PubMed 19419784

Referenced in Channelpedia wiki pages of: none

Automatically associated channels: Kir6.2 , Nav1.5

Title: A novel SCN5A mutation associated with the linker between III and IV domains of Nav1.5 in a neonate with fatal long QT syndrome.

Authors: Kenichiro Yamamura, Jun Muneuchi, Kiyoshi Uike, Kazuyuki Ikeda, Hirosuke Inoue, Yasushi Takahata, Yuichi Shiokawa, Yukako Yoshikane, Takeru Makiyama, Minoru Horie, Toshiro Hara

Journal, date & volume: Int.
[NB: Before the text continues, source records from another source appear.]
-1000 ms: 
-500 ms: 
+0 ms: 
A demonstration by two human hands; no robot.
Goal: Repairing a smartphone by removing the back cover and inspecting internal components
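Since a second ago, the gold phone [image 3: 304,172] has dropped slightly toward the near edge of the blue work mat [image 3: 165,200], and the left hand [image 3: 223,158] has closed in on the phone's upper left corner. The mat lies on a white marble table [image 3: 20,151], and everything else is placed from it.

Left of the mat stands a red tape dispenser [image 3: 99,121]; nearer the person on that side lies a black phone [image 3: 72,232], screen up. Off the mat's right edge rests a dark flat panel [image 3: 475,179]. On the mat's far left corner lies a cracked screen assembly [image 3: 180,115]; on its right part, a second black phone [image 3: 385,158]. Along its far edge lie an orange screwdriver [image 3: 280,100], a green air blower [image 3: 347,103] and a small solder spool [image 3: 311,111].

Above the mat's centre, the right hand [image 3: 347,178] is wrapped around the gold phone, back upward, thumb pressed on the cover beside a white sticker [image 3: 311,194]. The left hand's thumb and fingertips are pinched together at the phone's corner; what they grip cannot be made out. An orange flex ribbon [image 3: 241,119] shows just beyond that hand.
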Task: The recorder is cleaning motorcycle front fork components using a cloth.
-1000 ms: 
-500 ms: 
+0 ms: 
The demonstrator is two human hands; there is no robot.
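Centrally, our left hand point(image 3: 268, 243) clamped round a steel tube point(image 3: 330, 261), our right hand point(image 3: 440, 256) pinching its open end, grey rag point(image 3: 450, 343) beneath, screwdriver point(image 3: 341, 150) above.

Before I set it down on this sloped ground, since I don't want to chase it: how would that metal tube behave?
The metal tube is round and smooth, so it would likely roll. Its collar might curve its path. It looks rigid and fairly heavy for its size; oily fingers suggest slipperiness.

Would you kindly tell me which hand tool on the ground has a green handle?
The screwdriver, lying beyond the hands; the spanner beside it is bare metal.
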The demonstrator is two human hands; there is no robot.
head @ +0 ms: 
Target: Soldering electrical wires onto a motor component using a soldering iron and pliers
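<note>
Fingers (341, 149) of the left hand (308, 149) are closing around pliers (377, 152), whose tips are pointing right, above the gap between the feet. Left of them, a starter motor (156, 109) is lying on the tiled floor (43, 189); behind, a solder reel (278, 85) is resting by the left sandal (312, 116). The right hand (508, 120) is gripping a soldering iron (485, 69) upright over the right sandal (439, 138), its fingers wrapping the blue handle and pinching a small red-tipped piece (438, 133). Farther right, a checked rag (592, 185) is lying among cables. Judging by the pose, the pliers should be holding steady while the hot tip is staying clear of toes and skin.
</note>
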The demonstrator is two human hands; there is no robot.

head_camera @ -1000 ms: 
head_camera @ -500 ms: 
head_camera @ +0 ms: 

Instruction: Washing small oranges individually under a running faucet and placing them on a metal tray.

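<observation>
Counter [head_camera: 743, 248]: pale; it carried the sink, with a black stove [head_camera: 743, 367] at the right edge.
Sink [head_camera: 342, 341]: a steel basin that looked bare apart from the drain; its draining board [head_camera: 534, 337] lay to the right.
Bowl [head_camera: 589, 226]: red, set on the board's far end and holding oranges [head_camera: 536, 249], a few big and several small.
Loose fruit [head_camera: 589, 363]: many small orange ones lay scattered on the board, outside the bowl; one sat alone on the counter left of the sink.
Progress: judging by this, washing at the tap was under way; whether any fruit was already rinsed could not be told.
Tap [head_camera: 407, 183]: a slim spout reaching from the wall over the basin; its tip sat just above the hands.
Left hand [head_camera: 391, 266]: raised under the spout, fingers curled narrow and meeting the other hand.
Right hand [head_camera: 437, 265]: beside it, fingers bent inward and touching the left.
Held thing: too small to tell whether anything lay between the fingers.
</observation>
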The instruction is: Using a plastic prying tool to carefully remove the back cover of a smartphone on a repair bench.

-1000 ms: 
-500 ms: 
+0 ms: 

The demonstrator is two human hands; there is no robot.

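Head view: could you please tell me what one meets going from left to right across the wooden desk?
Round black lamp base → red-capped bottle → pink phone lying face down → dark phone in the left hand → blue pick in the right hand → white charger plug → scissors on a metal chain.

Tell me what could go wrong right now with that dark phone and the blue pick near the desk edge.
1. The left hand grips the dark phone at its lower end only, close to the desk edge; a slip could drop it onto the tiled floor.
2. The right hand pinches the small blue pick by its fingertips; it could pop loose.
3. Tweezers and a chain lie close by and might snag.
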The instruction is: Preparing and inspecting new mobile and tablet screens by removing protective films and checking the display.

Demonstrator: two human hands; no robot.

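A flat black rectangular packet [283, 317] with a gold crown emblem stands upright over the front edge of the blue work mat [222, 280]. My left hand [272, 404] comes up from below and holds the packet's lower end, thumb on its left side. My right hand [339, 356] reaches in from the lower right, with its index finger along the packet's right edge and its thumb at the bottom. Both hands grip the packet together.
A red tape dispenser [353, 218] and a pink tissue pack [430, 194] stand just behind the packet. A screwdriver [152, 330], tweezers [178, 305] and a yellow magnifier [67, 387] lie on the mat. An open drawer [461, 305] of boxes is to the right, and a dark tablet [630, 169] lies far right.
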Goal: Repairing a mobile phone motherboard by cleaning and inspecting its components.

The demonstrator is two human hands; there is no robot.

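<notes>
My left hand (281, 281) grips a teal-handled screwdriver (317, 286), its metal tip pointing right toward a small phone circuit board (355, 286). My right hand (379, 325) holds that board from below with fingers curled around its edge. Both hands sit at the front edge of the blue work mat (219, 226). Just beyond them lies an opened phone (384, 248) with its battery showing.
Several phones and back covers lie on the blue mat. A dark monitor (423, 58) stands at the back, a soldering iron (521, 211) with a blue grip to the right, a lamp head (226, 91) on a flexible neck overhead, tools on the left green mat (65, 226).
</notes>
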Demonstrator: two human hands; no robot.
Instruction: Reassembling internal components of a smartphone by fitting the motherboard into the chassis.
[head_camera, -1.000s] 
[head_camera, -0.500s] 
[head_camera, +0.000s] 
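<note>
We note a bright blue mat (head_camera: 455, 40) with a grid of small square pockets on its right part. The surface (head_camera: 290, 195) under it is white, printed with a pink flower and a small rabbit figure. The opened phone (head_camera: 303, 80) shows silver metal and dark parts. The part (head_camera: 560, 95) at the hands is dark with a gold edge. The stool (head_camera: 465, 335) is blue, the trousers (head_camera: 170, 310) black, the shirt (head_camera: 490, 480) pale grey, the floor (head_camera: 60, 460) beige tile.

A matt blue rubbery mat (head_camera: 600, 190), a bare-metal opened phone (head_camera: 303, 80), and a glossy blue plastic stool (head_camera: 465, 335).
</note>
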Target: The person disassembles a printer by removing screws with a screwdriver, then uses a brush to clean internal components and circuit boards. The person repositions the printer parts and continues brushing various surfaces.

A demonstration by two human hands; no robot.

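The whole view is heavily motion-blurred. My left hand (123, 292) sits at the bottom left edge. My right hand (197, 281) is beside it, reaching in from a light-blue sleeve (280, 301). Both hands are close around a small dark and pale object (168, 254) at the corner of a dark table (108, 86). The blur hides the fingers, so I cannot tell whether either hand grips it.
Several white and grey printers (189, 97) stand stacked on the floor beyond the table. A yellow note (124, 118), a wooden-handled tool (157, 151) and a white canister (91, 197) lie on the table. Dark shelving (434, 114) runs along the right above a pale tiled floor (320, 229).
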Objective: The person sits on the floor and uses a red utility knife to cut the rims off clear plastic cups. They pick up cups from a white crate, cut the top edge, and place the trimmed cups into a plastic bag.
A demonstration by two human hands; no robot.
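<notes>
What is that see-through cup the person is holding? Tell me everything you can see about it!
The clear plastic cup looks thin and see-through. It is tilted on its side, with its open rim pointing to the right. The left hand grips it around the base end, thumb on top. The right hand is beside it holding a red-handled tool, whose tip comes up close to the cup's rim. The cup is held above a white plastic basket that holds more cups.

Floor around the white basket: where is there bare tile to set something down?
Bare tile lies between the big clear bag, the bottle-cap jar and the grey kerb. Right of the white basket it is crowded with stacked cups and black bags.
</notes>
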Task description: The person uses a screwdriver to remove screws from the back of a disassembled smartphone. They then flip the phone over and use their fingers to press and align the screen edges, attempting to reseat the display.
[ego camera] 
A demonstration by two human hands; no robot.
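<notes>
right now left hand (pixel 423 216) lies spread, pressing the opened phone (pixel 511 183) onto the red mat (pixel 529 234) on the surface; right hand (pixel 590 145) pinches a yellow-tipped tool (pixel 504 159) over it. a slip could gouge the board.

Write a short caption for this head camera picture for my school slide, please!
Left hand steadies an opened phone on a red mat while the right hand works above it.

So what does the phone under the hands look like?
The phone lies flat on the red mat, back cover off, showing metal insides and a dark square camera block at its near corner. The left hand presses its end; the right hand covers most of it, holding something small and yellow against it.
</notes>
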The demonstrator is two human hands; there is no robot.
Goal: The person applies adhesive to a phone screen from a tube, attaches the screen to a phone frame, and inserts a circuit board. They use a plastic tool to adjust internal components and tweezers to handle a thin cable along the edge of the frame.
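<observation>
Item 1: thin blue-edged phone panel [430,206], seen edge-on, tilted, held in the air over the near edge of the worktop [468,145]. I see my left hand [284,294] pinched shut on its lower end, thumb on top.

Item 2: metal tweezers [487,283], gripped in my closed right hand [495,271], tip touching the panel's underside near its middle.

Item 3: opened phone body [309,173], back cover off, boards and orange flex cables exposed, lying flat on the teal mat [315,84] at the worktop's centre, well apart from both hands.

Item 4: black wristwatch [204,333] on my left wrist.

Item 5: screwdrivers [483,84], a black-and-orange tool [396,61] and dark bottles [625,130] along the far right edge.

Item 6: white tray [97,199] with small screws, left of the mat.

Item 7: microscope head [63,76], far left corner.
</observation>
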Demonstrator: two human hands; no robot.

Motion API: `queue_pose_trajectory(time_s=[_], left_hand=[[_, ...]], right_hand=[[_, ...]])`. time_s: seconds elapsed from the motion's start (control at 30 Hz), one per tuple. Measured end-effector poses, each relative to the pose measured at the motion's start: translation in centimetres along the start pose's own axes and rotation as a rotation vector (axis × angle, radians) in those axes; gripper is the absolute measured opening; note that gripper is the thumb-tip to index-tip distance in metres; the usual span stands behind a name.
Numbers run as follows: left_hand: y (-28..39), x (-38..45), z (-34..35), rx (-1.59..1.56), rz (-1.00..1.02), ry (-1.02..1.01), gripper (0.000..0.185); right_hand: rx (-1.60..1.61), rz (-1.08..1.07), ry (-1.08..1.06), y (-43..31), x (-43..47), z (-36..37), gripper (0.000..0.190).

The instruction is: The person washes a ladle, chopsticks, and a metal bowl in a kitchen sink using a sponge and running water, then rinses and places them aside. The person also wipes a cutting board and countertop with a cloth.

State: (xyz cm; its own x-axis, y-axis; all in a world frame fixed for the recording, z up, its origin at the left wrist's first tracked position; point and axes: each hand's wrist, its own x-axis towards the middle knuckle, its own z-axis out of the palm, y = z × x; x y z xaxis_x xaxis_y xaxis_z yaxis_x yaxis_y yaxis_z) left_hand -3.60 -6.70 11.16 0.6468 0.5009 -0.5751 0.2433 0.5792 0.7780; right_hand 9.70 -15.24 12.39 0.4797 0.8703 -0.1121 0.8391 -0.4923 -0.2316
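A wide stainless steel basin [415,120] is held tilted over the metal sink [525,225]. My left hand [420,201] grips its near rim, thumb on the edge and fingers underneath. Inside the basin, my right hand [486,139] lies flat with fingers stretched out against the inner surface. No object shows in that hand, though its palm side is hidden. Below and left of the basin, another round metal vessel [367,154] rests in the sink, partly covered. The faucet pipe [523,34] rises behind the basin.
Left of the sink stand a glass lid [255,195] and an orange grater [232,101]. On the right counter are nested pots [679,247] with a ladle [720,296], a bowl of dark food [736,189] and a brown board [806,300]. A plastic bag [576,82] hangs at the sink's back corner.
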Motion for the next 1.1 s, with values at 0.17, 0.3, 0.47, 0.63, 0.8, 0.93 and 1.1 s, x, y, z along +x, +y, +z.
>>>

J. Cardiol., 2010 Nov 5 , 145, 61-4

PubMed link:

A male newborn weighing 2334 g was delivered at 37 weeks of gestation by caesarean section because of prenatal ultrasound findings of fetal hydrops with atrioventricualr block, ventriucular tachycardia (VT), and impaired ventricular function. In spite of the intravenous administration of lidocaine, VT continued. He developed poor perfusion and systemic hypotension. After the intravenous administration of amiodarone, VT was terminated. The electrocardiogram revealed an extremely prolonged corrected QT interval (860 ms) with 2:1 atrioventricular block. Unfortunately, he died 18 h after birth in spite of the administration of lidocaine, beta-blocker and magnesium. Mutational analysis identified a novel heterozygous de novo mutation (F1486del) in SCN5A. This mutation is associated with the IFM motif in the linker between III and IV domains of Na(v)1.5, which serves as an inactivation particle binding within the pore of sodium channels. This report demonstrates an interesting relationship between the clinical phenotype and the location of the mutation in long QT syndrome.